García-Sosa Alfonso T
Institute of Chemistry, University of Tartu, Ravila 14a, 54011 Tartu, Estonia.
Molecules. 2021 Feb 26;26(5):1285. doi: 10.3390/molecules26051285.
Substances that can modify the androgen receptor pathway in humans and animals are entering the environment and food chain with the proven ability to disrupt hormonal systems and leading to toxicity and adverse effects on reproduction, brain development, and prostate cancer, among others. State-of-the-art databases with experimental data of human, chimp, and rat effects by chemicals have been used to build machine-learning classifiers and regressors and to evaluate these on independent sets. Different featurizations, algorithms, and protein structures lead to different results, with deep neural networks (DNNs) on user-defined physicochemically relevant features developed for this work outperforming graph convolutional, random forest, and large featurizations. The results show that these user-provided structure-, ligand-, and statistically based features and specific DNNs provided the best results as determined by AUC (0.87), MCC (0.47), and other metrics and by their interpretability and chemical meaning of the descriptors/features. In addition, the same features in the DNN method performed better than in a multivariate logistic model: validation MCC = 0.468 and training MCC = 0.868 for the present work compared to evaluation set MCC = 0.2036 and training set MCC = 0.5364 for the multivariate logistic regression on the full, unbalanced set. Techniques of this type may improve AR and toxicity description and prediction, improving assessment and design of compounds. Source code and data are available on github.

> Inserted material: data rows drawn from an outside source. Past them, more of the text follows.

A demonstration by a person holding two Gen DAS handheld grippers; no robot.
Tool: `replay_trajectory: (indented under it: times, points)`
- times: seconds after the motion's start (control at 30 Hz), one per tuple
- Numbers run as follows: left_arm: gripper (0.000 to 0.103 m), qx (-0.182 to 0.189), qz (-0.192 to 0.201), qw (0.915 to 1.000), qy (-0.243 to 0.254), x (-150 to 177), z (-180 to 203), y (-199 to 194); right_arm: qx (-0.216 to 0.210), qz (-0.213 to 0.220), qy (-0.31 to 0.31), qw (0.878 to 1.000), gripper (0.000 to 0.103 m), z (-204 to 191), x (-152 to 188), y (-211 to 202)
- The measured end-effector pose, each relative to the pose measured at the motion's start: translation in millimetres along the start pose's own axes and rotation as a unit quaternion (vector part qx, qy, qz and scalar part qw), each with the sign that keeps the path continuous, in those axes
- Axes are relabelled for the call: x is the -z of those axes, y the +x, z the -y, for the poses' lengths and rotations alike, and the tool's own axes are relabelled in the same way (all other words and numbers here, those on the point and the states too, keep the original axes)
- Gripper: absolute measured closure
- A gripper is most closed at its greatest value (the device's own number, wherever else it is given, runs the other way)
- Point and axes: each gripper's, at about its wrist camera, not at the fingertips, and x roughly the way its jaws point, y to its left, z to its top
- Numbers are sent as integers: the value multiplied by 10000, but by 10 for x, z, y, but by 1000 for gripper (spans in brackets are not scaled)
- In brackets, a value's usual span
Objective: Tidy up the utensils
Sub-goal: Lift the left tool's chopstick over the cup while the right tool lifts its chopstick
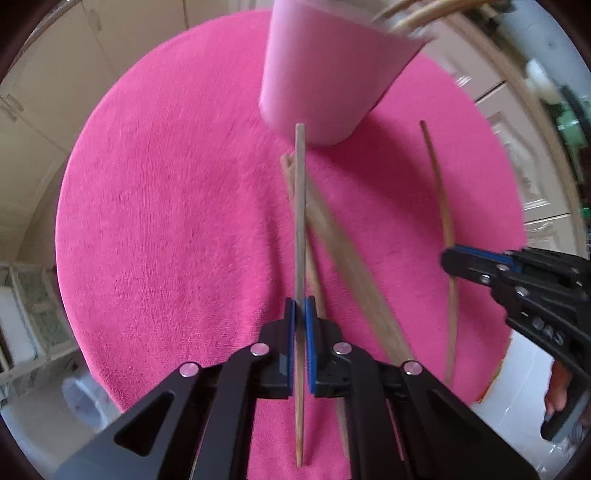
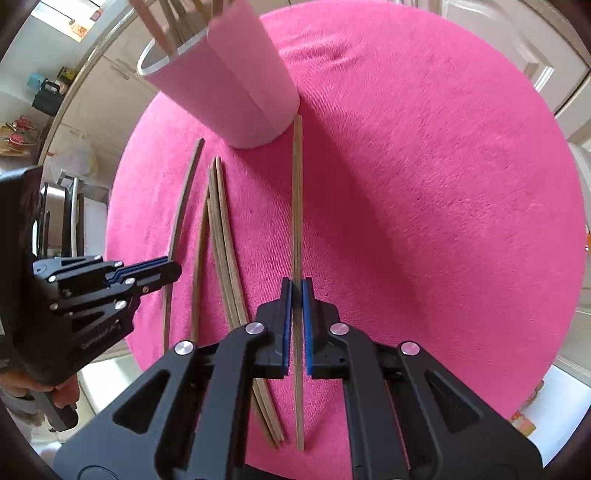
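Both the left gripper (image 1: 300, 306) and right gripper (image 2: 296, 288) pinch thin wooden chopsticks (image 1: 300, 206); loose grips risk slipping short of the tall pink cup (image 2: 236, 92) at upper frame.

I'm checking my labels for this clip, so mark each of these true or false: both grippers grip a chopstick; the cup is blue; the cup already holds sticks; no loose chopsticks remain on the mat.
1. Both grippers grip a chopstick. True: the left gripper and the right gripper are each shut on a chopstick.
2. The cup is blue. False: the cup is pink.
3. The cup already holds sticks. True: wooden sticks rise from it.
4. No loose chopsticks remain on the mat. False: a bundle of loose chopsticks lies on the pink mat.
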Motion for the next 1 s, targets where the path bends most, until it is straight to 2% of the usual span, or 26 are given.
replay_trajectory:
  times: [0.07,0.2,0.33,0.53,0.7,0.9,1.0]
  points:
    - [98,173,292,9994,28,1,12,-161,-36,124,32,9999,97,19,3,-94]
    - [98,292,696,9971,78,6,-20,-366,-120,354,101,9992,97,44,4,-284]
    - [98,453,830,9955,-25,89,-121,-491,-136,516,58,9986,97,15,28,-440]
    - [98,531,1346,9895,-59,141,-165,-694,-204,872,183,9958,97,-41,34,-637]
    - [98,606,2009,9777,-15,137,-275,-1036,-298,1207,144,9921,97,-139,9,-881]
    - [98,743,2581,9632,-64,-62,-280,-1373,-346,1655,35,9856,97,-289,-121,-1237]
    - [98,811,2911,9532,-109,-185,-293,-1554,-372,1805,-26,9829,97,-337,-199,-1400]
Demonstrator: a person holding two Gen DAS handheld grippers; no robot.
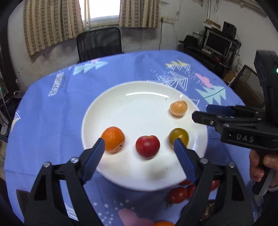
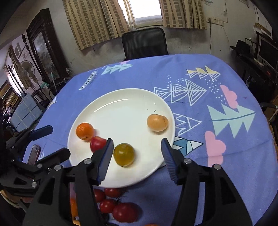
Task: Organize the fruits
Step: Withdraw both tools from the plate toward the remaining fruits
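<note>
A black chair (image 2: 145, 43) is seen at the far side of the tabletop (image 2: 217, 156). Behind it, a bright window (image 2: 144, 8) is framed by striped curtains (image 2: 93, 22). Dark shelves with a screen (image 1: 219, 43) are seen at the right.

white plate (image 2: 121, 111), four fruits, open right hand-held gripper (image 2: 137, 147) above

Black chair (image 2: 145, 43) behind blue patterned tablecloth (image 2: 217, 83)
</note>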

能够改变人类和动物体内雄激素受体途径的物质正在进入环境和食物链,其已被证实有能力扰乱激素系统,并导致对生殖、大脑发育和前列腺癌等方面产生毒性和不良影响。利用包含化学物质对人类、黑猩猩和大鼠影响的实验数据的最新数据库来构建机器学习分类器和回归模型,并在独立数据集上对其进行评估。不同的特征提取方法、算法和蛋白质结构会导致不同的结果,针对这项工作开发的基于用户定义的物理化学相关特征的深度神经网络(DNN)优于图卷积、随机森林和大型特征提取方法。结果表明,这些用户提供的基于结构、配体和统计的特征以及特定的DNN产生了最佳结果,这由AUC(0.87)、MCC(0.47)和其他指标以及描述符/特征的可解释性和化学意义所决定。此外,DNN方法中的相同特征在性能上优于多元逻辑模型:本研究中验证集的MCC = 0.468,训练集的MCC = 0.868,而在完整的、不平衡数据集上进行多元逻辑回归时,评估集的MCC = 0.2036,训练集的MCC = 0.5364。这类技术可能会改善雄激素受体和毒性的描述与预测,从而改进化合物的评估和设计。源代码和数据可在github上获取。